Contratto di appalto e vincolo di responsabilità solidale fra appaltatore e progettista/direttore dei lavori

In materia di appalti privati, la Corte di Cassazione ha di recente fornito importanti chiarimenti in merito ai presupposti necessari affinché il progettista/direttore dei lavori possa essere ritenuto responsabile in solido con l’appaltatore per i vizi dell’opera.

Con ordinanza del 20 luglio 2021, n. 20704, infatti, la Suprema Corte ha statuito che se il danno risentito dal committente in un contratto di appalto è conseguenza dei concorrenti inadempimenti dell’appaltatore e del progettista/direttore dei lavori, entrambi ne rispondono solidalmente purché le azioni e le omissioni di ciascuno abbiano concorso in modo efficiente a produrre l’unico effetto dannoso.

Il caso

La pronuncia trae origine da un contenzioso azionato dal committente di un appalto privato il quale, lamentando l’erronea esecuzione delle opere d’impermeabilizzazione del tetto, agiva in giudizio nei confronti sia dell’appaltatore sia del progettista/direttore dei lavori per ottenere la risoluzione del contratto di appalto e del contratto d’opera concluso con il progettista/direttore dei lavori, nonché la condanna di entrambi alle restituzioni e al risarcimento dei danni.

Il Tribunale di Civitavecchia accoglieva le istanze relative alla risoluzione del contratto di appalto e del contratto d’opera professionale per inadempimento dei convenuti, condannava in solido entrambi al risarcimento dei danni, ma rigettava le domande restitutorie.

Avverso tale pronuncia proponeva appello il progettista/direttore dei lavori.

La Corte di Appello di Roma tuttavia, confermava la condanna dell’appellante al risarcimento del danno in solido con l’appaltatore ma, in parziale riforma della pronuncia di primo grado, rigettava la domanda di risoluzione del contratto d’opera professionale per inadempimento, ritenendo il rapporto tra il committente e il progettista/direttore dei lavori già esaurito al momento del getto del tetto, non potendo lo stesso essere chiamato a rispondere della cattiva esecuzione delle opere riguardanti l’impermeabilizzazione del tetto, trattandosi di lavori realizzati quando ormai il suo incarico era terminato.
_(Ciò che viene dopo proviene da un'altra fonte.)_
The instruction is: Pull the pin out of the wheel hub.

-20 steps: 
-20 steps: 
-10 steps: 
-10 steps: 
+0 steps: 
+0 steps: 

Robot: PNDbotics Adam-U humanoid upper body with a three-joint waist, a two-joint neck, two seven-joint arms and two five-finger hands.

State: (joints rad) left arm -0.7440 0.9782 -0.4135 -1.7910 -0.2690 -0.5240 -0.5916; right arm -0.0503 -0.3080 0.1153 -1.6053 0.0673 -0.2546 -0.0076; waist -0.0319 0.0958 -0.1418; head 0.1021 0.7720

Il progettista/direttore dei lavori, ritenendo insussistente il vincolo di responsabilità solidale con l’appaltatore per i vizi dell’opera, presentava ricorso avanti alla Corte di Cassazione, che però veniva rigettato.

La decisione

La Corte di Cassazione in tale pronuncia ha affermato che la responsabilità solidale del progettista implica che questi sia tenuto ex art. 2055 c.c. nei confronti dei terzi danneggiati all’identica obbligazione risarcitoria dell’appaltatore avente per oggetto le opere necessarie all’eliminazione dei vizi e all’esecuzione dell’opera a regola d’arte.

Infatti, in tema di contratto di appalto il vincolo di responsabilità solidale fra l’appaltatore, il progettista/direttore dei lavori, i cui rispettivi inadempimenti abbiano concorso in modo efficiente a produrre il danno risentito dal committente, trova fondamento nel principio di cui all’articolo 2055 c.c., il quale, anche se dettato in tema di responsabilità extracontrattuale, si estende all’ipotesi in cui taluno degli autori del danno debba rispondere a titolo di responsabilità contrattuale.

La statuizione del Giudice d’Appello, in ordine alla ritenuta sussistenza di una responsabilità solidale per i vizi dell’opera tra appaltatore e progettista/direttore dei lavori, si pone in linea di continuità con quello che è ormai un indirizzo giurisprudenziale consolidato: qualora il danno risentito dal committente sia imputabile alle condotte concorrenti dell’appaltatore e del progettista/direttore dei lavori, entrambi sono solidamente responsabili del danno ai sensi dell’art. 2055 c.c., a nulla rilevando la diversità dei titoli cui si ricollega la loro responsabilità.

La Suprema Corte, pertanto, ripudiando la teoria della “eadem causa obligandi”, individua il fondamento della responsabilità solidale tra appaltatore e progettista/direttore dei lavori nel semplice concorso di più soggetti in una condotta produttiva di danno che sia genericamente riconducibile alla categoria dei fatti illeciti.

Come chiarito dalla Suprema Corte, la ratio legis è quella di ricondurre al regime generale della causalità giuridica posizioni di responsabilità extracontrattuale diverse e concorrenti nella produzione del medesimo fatto dannoso e si riflette, specularmente, in quella dell’art. 1294 c.c., ove la solidarietà è parimenti concepita come strumento di unificazione di posizioni contrattuali diverse.